▸ Your objective
Determine how many lines in the material below contain the string "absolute", then state only that count.

______________________________

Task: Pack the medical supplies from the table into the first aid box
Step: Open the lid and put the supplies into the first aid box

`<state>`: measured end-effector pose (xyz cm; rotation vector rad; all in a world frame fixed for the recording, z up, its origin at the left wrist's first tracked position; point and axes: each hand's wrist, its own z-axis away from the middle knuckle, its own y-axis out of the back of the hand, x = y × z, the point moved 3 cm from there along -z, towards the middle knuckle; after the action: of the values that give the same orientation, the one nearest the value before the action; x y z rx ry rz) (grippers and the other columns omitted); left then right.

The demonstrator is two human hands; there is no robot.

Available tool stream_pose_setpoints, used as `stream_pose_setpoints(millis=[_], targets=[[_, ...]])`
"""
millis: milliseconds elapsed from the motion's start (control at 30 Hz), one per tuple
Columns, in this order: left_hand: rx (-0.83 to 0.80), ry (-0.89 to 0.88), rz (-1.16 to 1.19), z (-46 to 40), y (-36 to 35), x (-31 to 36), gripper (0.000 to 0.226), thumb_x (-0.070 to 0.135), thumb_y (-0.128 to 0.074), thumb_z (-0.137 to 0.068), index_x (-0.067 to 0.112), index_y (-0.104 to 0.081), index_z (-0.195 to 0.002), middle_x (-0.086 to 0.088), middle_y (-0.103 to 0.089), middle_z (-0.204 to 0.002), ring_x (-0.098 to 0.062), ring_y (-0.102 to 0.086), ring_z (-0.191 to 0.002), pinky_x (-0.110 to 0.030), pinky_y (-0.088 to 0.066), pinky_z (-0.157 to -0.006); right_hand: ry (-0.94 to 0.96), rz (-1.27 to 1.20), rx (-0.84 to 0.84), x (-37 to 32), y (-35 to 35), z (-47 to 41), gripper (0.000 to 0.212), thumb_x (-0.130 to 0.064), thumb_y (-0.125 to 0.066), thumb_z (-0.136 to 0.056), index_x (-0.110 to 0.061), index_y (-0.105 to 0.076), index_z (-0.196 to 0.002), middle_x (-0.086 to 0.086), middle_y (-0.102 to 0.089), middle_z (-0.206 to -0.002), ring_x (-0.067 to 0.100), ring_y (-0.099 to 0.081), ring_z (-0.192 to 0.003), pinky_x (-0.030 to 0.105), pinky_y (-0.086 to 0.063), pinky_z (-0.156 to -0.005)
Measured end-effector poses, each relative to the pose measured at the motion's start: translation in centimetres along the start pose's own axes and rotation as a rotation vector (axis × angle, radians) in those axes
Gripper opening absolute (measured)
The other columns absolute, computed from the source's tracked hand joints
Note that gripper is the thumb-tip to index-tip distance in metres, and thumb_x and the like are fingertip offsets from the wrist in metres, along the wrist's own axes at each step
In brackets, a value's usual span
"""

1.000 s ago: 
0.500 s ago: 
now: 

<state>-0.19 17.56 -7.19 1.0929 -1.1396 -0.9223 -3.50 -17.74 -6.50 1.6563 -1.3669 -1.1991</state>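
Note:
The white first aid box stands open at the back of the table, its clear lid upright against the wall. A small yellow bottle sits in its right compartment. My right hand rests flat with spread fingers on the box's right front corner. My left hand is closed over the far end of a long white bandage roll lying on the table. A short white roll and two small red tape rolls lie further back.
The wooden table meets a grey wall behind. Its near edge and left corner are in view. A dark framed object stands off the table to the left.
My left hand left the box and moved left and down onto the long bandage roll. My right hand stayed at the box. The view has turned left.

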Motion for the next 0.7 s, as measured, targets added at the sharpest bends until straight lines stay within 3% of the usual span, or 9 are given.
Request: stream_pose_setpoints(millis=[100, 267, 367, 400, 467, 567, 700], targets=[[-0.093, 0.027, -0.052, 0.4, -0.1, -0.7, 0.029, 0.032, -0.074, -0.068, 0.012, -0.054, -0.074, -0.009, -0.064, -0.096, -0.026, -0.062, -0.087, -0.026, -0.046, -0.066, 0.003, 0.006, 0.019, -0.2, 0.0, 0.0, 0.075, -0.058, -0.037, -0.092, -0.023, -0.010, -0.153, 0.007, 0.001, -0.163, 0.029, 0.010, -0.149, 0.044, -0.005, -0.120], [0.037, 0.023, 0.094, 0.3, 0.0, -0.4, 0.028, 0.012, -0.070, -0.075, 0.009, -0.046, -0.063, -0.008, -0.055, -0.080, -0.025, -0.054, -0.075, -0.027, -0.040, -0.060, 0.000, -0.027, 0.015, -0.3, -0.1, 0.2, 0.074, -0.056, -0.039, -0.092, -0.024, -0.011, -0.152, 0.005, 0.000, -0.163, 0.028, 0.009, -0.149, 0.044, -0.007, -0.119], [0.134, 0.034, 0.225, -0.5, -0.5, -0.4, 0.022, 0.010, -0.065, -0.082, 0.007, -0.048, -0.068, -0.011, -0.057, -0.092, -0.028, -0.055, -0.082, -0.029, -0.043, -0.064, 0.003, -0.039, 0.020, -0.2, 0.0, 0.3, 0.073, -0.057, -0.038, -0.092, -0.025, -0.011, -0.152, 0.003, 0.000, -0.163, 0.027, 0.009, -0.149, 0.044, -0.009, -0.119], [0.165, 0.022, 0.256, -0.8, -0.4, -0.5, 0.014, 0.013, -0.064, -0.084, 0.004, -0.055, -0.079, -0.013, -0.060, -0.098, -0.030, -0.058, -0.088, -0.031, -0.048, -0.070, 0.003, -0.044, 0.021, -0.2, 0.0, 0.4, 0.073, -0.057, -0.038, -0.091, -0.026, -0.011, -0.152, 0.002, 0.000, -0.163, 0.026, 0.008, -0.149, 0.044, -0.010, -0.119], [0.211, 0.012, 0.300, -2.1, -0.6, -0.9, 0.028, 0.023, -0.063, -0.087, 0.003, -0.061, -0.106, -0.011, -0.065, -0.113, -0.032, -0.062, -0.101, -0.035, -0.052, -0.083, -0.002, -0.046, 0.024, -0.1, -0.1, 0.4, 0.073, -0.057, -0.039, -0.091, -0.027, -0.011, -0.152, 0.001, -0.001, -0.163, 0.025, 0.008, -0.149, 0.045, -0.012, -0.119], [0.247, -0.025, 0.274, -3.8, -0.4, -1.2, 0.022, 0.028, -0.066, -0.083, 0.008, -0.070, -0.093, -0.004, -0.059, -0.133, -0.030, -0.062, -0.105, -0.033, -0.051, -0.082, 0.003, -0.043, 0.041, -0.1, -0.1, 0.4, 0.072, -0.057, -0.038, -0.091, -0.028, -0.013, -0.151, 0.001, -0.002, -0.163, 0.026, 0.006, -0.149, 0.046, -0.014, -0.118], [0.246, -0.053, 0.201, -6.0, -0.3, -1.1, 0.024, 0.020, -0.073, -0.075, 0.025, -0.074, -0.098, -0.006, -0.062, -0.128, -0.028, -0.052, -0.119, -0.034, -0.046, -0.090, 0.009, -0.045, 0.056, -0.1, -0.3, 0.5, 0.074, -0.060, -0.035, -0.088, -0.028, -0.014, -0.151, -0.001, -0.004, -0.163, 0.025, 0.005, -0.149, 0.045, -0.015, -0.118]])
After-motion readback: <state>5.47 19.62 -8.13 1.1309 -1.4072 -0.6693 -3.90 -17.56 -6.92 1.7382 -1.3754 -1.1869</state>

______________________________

▸ Solution below
2